Weeks ago, I started reading the fascinating book by Britain’s Chief Rabbi Jonathan Sacks, “The Dignity of Difference.” Here’s an excerpt of a phenomenal essay, sort of a synopsis of the book.

In the Bible you don’t have to be Jewish to be a man or woman of God. Melchizedek, Abraham’s contemporary, was not a member of the covenantal family, but the Bible calls him “a priest of God Most High.” Moses’; father–in–law, Jethro, a Midianite, gives Israel its first system of governance. And one of the most courageous heroines of the Exodus — the one who gives Moses his name and rescues him — is an Egyptian princess.

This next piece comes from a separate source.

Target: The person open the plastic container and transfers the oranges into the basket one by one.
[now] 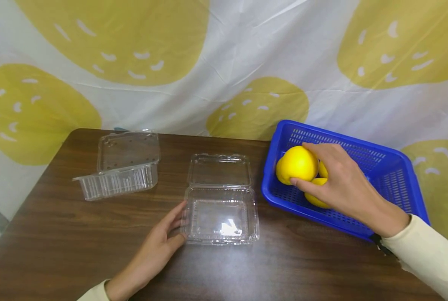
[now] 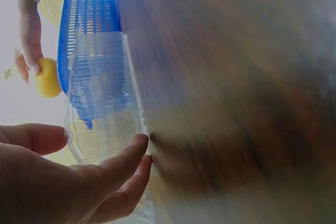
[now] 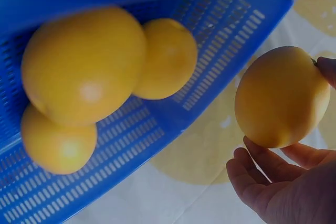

We call her Batya or Bithiah, the Daughter of God.
Melchizedek, Jethro, and Pharaoh’s daughter are not part of the Abrahamic covenant, yet God is with them and they are with God. As the rabbis put it two thousand years ago, “The righteous of every faith, of every nation, have a share in the world to come.” Why, if God is the God of all humanity, is there not one faith, one truth, one way for all humanity?
My reading is this: that after the collapse of Babel, the first global project, God calls on one person, Abraham, one woman, Sarah, and says “Be different.” In fact, the word “holy” in the Hebrew Bible, kadosh, actually means “different, distinctive, set apart.” Why did God tell Abraham and Sarah to be different? To teach all of us the dignity of difference. That God is to be found in someone who is different from us. As the great rabbis observed some 1,800 years ago, when a human being makes many coins in the same mint, they all come out the same. God makes every human being in the same mint, in the same image, his own, and yet we all come out differently. The religious challenge is to find God’s image in someone who is not in our image, in someone whose color is different, whose culture is different, who speaks a different language, tells a different story, and worships God in a different way.